▶ WORK INSTRUCTION: Everything from the line containing "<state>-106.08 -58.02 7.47" to the last line of the listing below, inclusive, is what you should output, exactly as it appears.

=-=-=

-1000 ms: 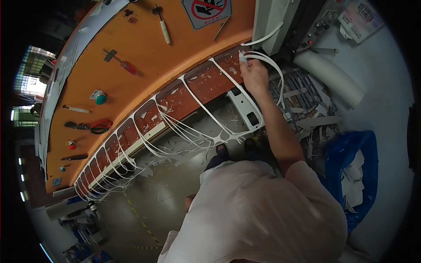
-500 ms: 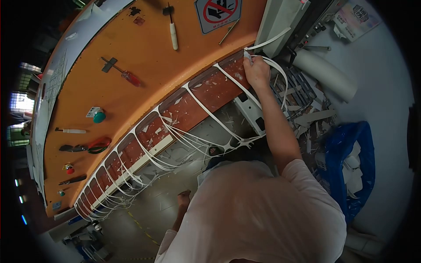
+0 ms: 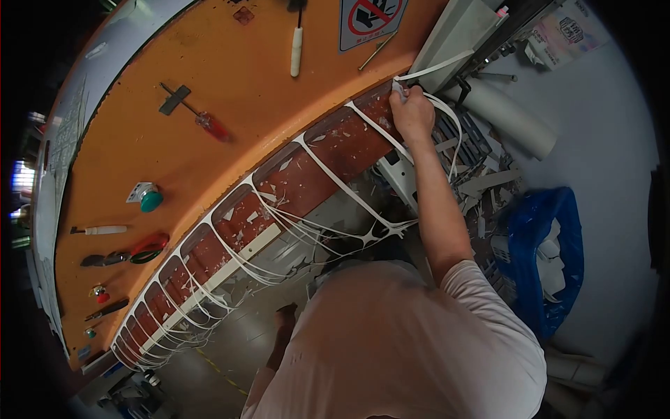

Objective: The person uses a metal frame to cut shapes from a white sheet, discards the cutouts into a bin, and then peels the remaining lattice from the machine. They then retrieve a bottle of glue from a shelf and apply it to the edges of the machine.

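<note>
My right hand (image 3: 414,114) is closed at the far right end of the machine's red-brown front edge. Between its thumb and fingers a small pale flat piece (image 3: 398,89) pokes out. White strips (image 3: 443,108) loop away to the right beside that hand. A web of thin white strips (image 3: 335,178) hangs over the front edge and sags toward my body. My left hand (image 3: 285,315) hangs low by my side, away from the table. It is small and dark, and its fingers cannot be made out.
On the orange tabletop (image 3: 230,167) lie a red-handled screwdriver (image 3: 211,126), a white-handled tool (image 3: 296,52) and red-handled pliers (image 3: 148,248). A green button (image 3: 151,202) stands there too. A blue bag (image 3: 520,272) with white scraps is at right, near a white roll (image 3: 516,122).
The view has shifted a little, so the tools on the table appear further left. My right hand stays closed near the same corner. My left hand is still low.
</note>
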Demonstrator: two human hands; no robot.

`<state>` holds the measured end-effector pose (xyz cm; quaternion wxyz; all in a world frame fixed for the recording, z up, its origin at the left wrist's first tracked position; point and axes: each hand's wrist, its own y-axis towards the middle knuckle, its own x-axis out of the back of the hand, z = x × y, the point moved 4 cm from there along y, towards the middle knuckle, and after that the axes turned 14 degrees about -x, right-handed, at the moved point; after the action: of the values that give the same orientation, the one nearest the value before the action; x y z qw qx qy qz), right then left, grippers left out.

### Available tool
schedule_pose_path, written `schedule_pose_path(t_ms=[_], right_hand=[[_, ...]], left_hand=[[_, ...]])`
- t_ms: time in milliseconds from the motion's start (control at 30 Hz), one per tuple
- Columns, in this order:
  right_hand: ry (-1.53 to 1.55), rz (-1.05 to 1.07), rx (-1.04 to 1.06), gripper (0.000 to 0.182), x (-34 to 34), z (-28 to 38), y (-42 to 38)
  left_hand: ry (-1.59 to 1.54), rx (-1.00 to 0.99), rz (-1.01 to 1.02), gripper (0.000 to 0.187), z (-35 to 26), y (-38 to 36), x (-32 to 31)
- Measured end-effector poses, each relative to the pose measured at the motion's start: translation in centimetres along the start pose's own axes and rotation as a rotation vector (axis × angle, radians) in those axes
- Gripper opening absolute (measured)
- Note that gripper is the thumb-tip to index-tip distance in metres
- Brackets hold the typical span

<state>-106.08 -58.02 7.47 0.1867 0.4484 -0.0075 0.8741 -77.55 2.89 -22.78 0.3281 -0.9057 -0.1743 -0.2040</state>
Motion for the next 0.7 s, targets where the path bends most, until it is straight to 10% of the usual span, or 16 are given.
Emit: schedule_pose_path(t_ms=[700], right_hand=[[0.030,0.006,-0.151,0.040,-0.6,0.2,-0.3]], left_hand=[[0.014,-0.001,0.021,0.031,-0.5,1.8,2.7]])
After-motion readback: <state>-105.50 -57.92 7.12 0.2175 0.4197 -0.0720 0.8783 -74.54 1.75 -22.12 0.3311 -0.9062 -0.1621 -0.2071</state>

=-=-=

▶ ANSWER TO THE PROBLEM:
<state>-106.08 -58.02 7.47 0.1867 0.4484 -0.0075 0.8741 -77.55 2.89 -22.78 0.3281 -0.9057 -0.1743 -0.2040</state>
Motion for the next 0.7 s, targets where the path bends most, until it is straight to 10% of the usual span, or 16 are given.
Emit: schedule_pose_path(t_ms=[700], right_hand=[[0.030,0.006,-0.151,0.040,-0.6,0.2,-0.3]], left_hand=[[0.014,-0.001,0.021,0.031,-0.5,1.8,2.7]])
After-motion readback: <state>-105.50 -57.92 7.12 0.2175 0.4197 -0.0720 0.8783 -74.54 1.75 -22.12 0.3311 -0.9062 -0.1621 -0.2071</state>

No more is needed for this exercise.